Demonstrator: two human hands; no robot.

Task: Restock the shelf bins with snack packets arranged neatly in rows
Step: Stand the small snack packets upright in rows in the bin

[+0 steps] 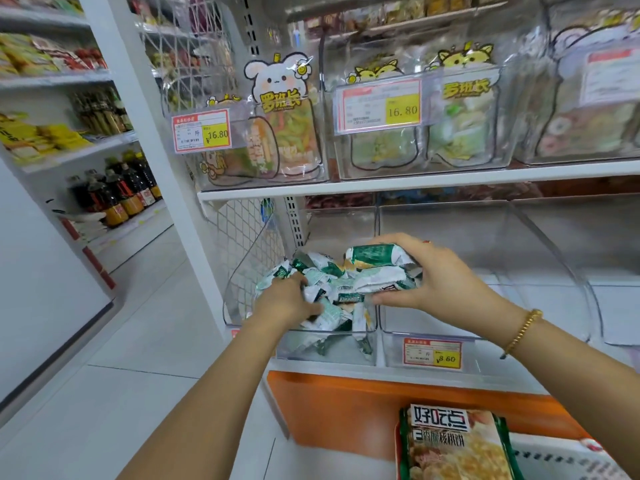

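Observation:
A clear plastic bin [329,351] on the lower shelf holds a loose heap of green-and-white snack packets [332,275]. My left hand [287,299] reaches into the heap at the bin's left side, fingers curled among the packets. My right hand [429,275] grips a stack of several of the same packets [377,271] over the bin's right part, thumb below and fingers on top. The clear bin to the right [485,327] looks bare inside and carries an 8.60 price tag [432,353].
Above, a white shelf [415,183] carries clear bins of bagged snacks with 16.80 tags. A large snack bag [457,445] stands in a white basket [568,459] at the bottom right, in front of the orange shelf base [346,403]. Bottles line shelves at left.

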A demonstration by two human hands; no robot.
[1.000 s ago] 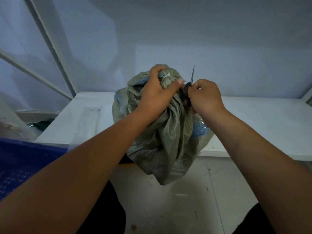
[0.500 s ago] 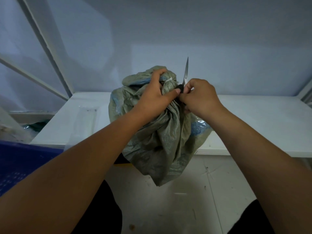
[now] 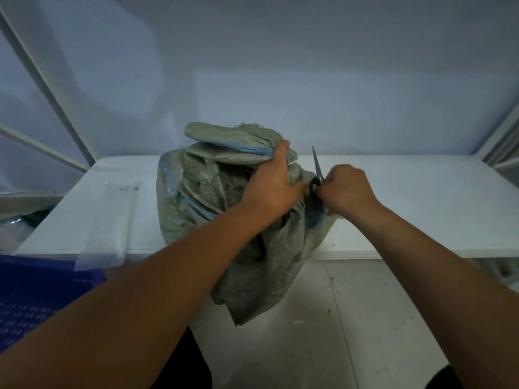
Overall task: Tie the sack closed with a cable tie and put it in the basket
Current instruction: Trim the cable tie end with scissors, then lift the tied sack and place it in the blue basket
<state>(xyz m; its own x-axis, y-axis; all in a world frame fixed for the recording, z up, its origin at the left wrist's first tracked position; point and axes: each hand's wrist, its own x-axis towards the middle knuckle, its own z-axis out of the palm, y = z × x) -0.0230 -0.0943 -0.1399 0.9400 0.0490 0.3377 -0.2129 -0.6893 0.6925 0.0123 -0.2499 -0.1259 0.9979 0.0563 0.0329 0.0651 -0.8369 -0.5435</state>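
Note:
A grey-green woven sack (image 3: 222, 203) with blue trim rests on the edge of the white table (image 3: 421, 203), its lower part hanging over the front. My left hand (image 3: 273, 183) grips the bunched neck of the sack, where a white cable tie (image 3: 292, 163) shows just past my fingers. My right hand (image 3: 346, 189) holds black-handled scissors (image 3: 316, 175) right beside the neck, blade pointing up. The blue basket (image 3: 36, 299) sits low at the left edge.
A clear plastic bag (image 3: 112, 220) lies on the table's left part and hangs over its front. White frame bars (image 3: 47, 80) slant up at the left, another at the right edge. A pale scuffed floor (image 3: 351, 318) lies below.
The sack's loose top has flopped over to the left. My right hand with the scissors has drawn slightly right, away from the neck. My left hand keeps its grip.

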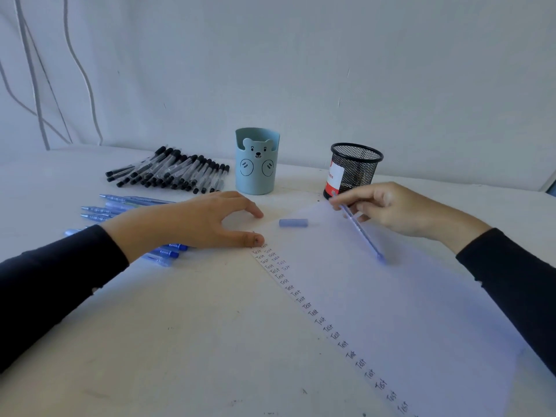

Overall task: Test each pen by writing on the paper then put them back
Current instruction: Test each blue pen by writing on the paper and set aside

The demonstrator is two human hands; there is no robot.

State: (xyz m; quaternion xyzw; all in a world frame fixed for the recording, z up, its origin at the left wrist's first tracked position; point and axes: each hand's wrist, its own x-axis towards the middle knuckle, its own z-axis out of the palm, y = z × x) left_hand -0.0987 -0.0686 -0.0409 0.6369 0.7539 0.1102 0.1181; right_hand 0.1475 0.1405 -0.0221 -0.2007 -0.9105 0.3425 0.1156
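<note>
The right hand pinches a slim, translucent blue pen between thumb and fingertips near its upper end, so the grip is narrow and closed round the barrel. From the grip the pen slants down and toward the person, with its lower end over the white paper. Motion blur there makes it hard to say whether the tip touches the sheet.

Just left of the grip, a short cylindrical pale-blue cap lies on its side on the paper. Further left, the left hand rests arched with its fingers relaxed and spread, holding nothing, the thumb tip down at a corner of the sheet. A column of small handwritten "Test" words runs along the paper's left edge.

Behind the grip stands a black wire-mesh pen cup with a red and white label. Left of that is a smooth matte teal cup with a bear face. Beyond the left hand, loose blue pens and a heap of clear black-capped pens lie on the off-white tabletop.
</note>
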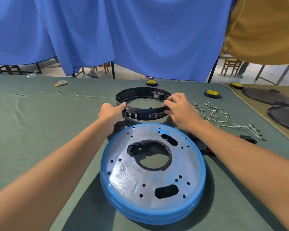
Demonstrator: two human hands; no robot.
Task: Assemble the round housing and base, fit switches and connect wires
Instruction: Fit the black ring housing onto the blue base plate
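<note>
A black round housing ring (140,92) sits at mid-table, a small label on its near wall. My left hand (111,112) grips its near-left rim; my right hand (178,109) grips its near-right rim. Closer to me lies the round base (132,177), a silver perforated disc with a blue rim and a large central hole. White wires with metal terminals (223,117) are scattered to the right. Black switches (248,139) lie beyond my right forearm, partly hidden by it.
Rolls of black tape with yellow cores (211,93) (151,83) stand at the back. Dark round covers (267,97) rest on a tan cloth at the far right. Blue curtains (123,34) hang behind the green-covered table (32,130).
</note>
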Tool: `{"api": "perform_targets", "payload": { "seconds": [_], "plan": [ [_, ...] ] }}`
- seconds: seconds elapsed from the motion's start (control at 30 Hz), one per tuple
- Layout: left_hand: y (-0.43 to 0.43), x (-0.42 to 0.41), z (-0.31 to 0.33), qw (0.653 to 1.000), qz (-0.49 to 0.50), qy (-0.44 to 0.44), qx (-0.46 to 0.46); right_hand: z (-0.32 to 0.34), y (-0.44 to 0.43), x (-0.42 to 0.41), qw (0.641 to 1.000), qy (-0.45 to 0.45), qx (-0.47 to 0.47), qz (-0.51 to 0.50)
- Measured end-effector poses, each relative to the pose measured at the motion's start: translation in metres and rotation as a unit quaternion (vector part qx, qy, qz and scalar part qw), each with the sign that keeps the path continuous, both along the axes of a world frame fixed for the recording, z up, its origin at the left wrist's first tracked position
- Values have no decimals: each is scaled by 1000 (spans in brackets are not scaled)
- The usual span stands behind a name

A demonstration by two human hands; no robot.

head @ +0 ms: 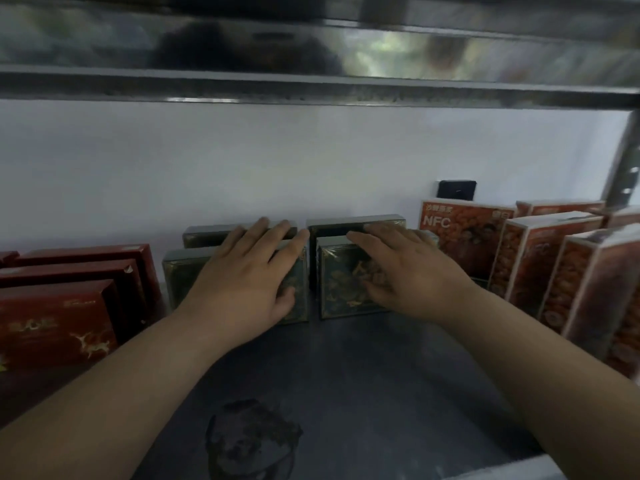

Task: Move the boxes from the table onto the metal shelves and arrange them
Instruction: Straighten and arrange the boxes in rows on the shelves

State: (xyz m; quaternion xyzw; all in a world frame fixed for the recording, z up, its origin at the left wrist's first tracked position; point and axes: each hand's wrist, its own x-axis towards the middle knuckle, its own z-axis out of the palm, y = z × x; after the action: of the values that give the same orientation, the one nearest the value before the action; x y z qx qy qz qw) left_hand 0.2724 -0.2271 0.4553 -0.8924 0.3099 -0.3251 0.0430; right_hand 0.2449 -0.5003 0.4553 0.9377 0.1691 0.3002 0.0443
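The biggest thing in view is the metal shelf (363,393), a dark grey board that fills the lower half of the picture and has a rough worn patch near its front edge. Above it runs the upper shelf (311,88), also of metal and shiny, and between the two stands a plain white wall (242,161). A metal post (623,168) with holes goes up at the right side. On the right part of the shelf a row of orange boxes (540,265) stands upright, one behind the other, and the one farthest back (460,237) shows the letters NFC. On the left part a group of red boxes (59,323) with gold drawings stands upright in the same way. In the middle, near the wall, are four dark green boxes in two pairs: the left front box (180,278) with the left back box (207,235) just behind it, and the right front box (343,282) with the right back box (346,223) behind it. The two pairs stand just beside each other with a narrow gap. The left hand (249,275) lies flat over the left front box, fingers straight and reaching to the back one; it grasps nothing. The right hand (401,268) rests in the same loose way on the right front box, fingers spread and not closed around it. A small black plate (456,189) sits on the wall behind the orange boxes.
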Motion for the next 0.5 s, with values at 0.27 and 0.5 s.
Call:
{"api": "perform_targets", "payload": {
  "seconds": [0.27,0.5],
  "plan": [
    [-72,-17,40,991,-126,-4,43,33,-46,-66,996,19,-23,-84],
    [-169,-44,58,987,-126,97,-26,72,-123,-101,995,24,-57,-84]
  ]
}}
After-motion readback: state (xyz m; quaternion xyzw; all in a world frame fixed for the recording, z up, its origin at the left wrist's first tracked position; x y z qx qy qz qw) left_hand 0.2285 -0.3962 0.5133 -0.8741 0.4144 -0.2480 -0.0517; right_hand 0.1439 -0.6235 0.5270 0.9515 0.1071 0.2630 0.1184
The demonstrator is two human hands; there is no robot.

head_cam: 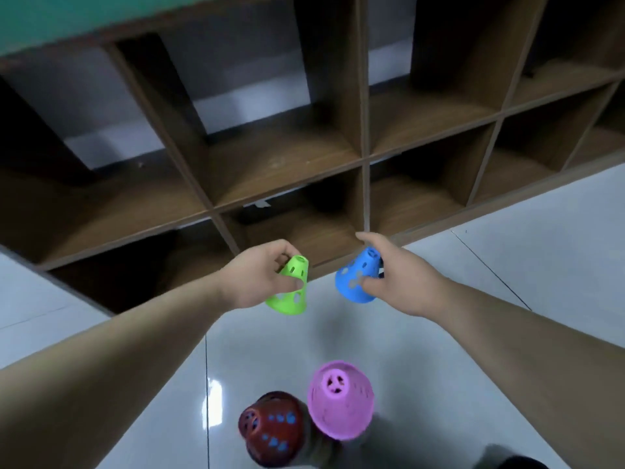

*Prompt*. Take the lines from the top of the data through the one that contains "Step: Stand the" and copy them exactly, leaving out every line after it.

*Exercise output*.
Demonstrator: two human hands; no robot.

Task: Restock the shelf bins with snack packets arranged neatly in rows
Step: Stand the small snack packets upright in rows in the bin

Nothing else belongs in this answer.